[Opening Information supplied section]

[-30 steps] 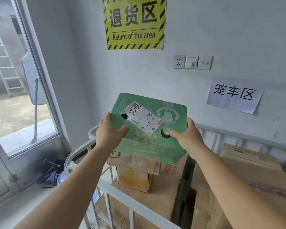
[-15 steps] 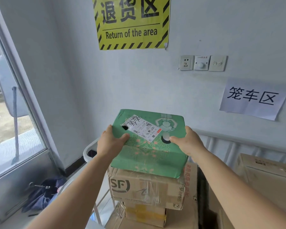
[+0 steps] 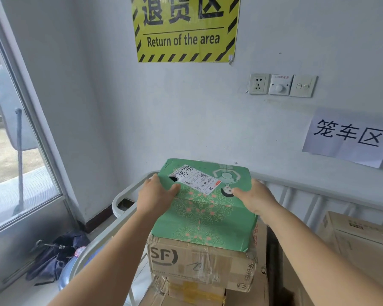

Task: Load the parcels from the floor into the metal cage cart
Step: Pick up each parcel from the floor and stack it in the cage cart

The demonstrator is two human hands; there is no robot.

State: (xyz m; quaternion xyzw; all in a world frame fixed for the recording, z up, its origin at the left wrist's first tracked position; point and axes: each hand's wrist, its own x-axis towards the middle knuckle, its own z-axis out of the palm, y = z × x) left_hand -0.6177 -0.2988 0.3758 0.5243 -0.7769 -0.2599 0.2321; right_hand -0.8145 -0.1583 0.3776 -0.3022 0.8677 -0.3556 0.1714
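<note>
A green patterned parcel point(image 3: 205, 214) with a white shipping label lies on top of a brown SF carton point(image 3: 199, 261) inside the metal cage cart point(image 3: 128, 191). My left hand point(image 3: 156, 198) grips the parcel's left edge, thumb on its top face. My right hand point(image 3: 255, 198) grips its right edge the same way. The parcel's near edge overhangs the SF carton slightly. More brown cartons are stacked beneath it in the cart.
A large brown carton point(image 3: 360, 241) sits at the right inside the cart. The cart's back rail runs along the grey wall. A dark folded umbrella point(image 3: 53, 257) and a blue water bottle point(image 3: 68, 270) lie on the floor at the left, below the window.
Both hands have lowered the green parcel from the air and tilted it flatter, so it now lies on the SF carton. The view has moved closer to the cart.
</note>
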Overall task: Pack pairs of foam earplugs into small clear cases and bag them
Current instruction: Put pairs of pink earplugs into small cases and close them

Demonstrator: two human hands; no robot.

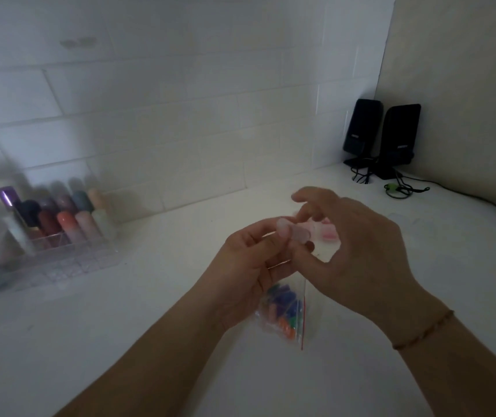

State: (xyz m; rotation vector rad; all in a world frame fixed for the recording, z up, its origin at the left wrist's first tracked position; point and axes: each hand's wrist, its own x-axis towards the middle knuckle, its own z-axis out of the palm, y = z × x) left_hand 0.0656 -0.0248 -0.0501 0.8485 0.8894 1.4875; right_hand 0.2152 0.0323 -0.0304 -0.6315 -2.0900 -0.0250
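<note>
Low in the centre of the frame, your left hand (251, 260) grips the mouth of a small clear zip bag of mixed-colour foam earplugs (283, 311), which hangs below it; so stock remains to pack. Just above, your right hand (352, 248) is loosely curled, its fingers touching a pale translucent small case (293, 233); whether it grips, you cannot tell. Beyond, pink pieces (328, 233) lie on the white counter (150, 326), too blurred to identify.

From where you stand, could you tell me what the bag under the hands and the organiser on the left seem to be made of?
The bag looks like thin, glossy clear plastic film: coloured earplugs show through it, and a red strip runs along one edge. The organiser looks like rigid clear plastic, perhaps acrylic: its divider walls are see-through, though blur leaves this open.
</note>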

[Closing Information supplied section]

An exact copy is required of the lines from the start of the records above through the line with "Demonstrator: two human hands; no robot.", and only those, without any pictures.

(Response)
[-30 steps] 
[-15 steps] 
[+0 steps] 

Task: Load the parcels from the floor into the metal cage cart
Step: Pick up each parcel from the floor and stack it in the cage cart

The demonstrator is two human hands; there is no robot.

State: (xyz m; quaternion xyzw; all in a world frame fixed for the recording, z up, its origin at the left wrist's first tracked position; point and axes: each hand's wrist, its own x-axis towards the middle knuckle, its own z-axis out of the palm, y = z × x) left_hand -0.6177 -0.2988 0.3758 0.5243 -0.7769 -0.2599 0.2321; right_hand -0.8145 -0.1583 0.3776 -0.3022 0.8677 -0.3556 0.1714
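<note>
A green patterned parcel point(image 3: 205, 214) with a white shipping label lies on top of a brown SF carton point(image 3: 199, 261) inside the metal cage cart point(image 3: 128, 191). My left hand point(image 3: 156, 198) grips the parcel's left edge, thumb on its top face. My right hand point(image 3: 255, 198) grips its right edge the same way. The parcel's near edge overhangs the SF carton slightly. More brown cartons are stacked beneath it in the cart.
A large brown carton point(image 3: 360, 241) sits at the right inside the cart. The cart's back rail runs along the grey wall. A dark folded umbrella point(image 3: 53, 257) and a blue water bottle point(image 3: 68, 270) lie on the floor at the left, below the window.
Both hands have lowered the green parcel from the air and tilted it flatter, so it now lies on the SF carton. The view has moved closer to the cart.
</note>
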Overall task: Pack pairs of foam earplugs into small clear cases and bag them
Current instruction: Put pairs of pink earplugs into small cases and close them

Demonstrator: two human hands; no robot.

No additional work is needed on this exercise.